Czas zimowy ma też swoje wady. Badanie01615-3) z 2022 r. wykazało, że w tej części roku zwiększa się liczba kolizji z jeleniami na drogach w USA. Jesień to ich okres godowy, a najbardziej aktywne są o zmierzchu i świcie. Przez zmianę czasu po zmroku jeździ więcej samochodów, a w pierwszym tygodniu liczba wypadków wzrasta o 16 proc. Badacze twierdzą, że pozostawienie czasu letniego na cały rok zapobiegłoby śmierci 33 osób i prawie 37 tys. jeleniowatych. 

Czy zniesiemy zmianę czasu? 

W 2018 r. Komisja Europejska przeprowadziła internetowe konsultacje społeczne w sprawie czasu letniego. 84 proc. respondentów chciało wycofania procedury zmiany czasu. W 2019 r. Parlament Europejski  poparł projekt takiej ustawy, która miała wejść w życie w 2021 r. W 2023 r. jednak wciąż przestawiamy zegary dwa razy w roku. Co się wydarzyło po drodze? 

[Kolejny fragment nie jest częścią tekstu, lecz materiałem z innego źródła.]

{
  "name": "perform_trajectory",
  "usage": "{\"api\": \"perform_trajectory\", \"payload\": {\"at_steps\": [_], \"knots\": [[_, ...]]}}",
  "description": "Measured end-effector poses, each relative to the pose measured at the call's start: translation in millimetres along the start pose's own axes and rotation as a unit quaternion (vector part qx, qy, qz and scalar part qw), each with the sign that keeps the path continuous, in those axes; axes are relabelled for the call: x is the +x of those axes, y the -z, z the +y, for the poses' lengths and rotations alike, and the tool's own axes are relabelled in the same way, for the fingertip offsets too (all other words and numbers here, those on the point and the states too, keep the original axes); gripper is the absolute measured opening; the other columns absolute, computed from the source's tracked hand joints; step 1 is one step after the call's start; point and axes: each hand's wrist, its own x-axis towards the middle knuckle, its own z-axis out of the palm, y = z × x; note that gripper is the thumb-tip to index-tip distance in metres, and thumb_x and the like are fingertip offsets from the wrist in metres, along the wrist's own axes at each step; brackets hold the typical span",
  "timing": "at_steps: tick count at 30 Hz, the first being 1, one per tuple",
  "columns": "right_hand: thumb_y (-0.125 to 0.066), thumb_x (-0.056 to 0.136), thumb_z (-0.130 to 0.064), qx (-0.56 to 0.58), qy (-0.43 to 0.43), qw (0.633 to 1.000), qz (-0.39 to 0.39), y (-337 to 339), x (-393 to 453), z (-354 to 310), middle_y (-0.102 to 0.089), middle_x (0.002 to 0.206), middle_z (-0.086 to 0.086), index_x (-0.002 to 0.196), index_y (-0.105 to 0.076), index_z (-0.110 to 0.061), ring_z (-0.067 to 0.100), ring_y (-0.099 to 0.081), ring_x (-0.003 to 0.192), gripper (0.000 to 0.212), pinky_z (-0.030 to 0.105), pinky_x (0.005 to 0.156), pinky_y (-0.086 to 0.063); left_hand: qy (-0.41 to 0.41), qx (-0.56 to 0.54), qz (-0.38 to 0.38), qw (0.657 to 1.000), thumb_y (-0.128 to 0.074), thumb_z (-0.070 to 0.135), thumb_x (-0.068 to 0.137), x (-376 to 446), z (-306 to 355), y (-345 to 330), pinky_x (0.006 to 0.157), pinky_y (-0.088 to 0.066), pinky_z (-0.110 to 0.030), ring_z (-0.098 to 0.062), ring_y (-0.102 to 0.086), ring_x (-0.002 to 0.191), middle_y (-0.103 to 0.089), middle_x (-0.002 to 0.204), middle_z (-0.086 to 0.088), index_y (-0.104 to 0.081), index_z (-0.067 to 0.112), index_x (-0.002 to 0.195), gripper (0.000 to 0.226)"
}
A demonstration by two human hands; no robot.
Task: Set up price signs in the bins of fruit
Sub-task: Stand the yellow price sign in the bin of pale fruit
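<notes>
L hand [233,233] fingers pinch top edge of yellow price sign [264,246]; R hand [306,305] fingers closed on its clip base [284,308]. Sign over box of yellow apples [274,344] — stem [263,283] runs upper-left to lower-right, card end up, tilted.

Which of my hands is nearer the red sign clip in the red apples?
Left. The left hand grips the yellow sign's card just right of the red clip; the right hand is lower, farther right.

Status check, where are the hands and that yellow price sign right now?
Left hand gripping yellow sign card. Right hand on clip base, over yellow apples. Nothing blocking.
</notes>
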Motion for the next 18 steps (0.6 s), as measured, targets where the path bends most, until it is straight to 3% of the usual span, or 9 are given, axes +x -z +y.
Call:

Sprawa początkowo dotyczyła kwestii biurokratycznych. Rada Europejska i Komisja Europejska wzajemnie przerzucały się kompetencjami, co poskutkowało impasem. Później zaczęła się pandemia, organy unijne i rządy miały więc inne rzeczy na głowie. Do tego doszedł Brexit – rząd brytyjski nie miał w planach zniesienia zmiany czasu. Gdyby reformę wdrożono tylko w UE, przez część roku w dwóch częściach Irlandii panowałyby inne strefy czasowe. Rozwiązaniem mogłoby być ujednolicenie czasu na całej wyspie, ale jednocześnie powodowałoby to problemy dla Irlandii Północnej, w której godziny byłyby inne niż w pozostałej części Wielkiej Brytanii. Później Rosja zaatakowała Ukrainę. Zagadnienie przestawiania zegarów znów zeszło na drugi plan. W styczniu 2024 r. odbędą się wybory do Parlamentu Europejskiego – być może nowe władze powrócą do pierwotnego planu. Podobne próby zniesienia zmiany czasu miały miejsce w USA, ale tam także nie doszły wciąż do skutku.